▸ Exercise directions: The answer should be a number alone: the count of lines in the listing below that include "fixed".

▸ Dataset section:
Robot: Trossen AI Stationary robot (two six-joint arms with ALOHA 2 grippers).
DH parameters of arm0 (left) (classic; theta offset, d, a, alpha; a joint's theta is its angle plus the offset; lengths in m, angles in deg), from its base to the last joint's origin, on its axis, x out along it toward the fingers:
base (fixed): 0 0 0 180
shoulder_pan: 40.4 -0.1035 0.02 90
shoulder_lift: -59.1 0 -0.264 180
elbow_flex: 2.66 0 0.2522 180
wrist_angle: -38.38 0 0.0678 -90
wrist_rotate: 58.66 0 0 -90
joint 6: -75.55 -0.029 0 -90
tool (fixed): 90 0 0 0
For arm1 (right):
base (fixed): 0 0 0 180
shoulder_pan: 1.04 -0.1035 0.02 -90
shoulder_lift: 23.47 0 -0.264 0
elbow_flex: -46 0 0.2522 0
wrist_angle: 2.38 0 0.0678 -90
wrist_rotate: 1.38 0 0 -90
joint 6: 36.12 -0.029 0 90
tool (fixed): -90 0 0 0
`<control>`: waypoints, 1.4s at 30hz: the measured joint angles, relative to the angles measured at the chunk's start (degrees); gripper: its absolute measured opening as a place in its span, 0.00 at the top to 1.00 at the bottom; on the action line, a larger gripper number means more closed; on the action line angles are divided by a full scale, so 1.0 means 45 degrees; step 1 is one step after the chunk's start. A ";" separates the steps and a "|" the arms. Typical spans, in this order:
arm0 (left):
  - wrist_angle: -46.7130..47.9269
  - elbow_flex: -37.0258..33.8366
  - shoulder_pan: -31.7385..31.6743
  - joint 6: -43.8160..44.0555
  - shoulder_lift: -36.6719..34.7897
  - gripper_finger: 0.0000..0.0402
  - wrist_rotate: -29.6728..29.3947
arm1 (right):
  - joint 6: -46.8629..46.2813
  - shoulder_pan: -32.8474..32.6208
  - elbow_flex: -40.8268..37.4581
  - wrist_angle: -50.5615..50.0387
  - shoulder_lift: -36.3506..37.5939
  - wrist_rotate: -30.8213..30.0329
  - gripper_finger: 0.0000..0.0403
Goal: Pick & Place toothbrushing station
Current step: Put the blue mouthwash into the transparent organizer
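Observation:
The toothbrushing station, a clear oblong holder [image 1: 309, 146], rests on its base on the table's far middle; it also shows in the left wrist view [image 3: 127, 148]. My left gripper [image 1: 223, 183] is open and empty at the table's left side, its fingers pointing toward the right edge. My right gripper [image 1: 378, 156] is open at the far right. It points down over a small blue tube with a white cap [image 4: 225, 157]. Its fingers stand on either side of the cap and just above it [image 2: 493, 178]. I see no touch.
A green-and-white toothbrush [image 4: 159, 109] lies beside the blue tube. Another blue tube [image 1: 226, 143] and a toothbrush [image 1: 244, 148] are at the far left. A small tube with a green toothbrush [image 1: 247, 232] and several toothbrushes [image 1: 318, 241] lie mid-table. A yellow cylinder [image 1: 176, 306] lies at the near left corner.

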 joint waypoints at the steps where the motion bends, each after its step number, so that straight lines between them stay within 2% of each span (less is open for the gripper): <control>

▸ Task answer: 4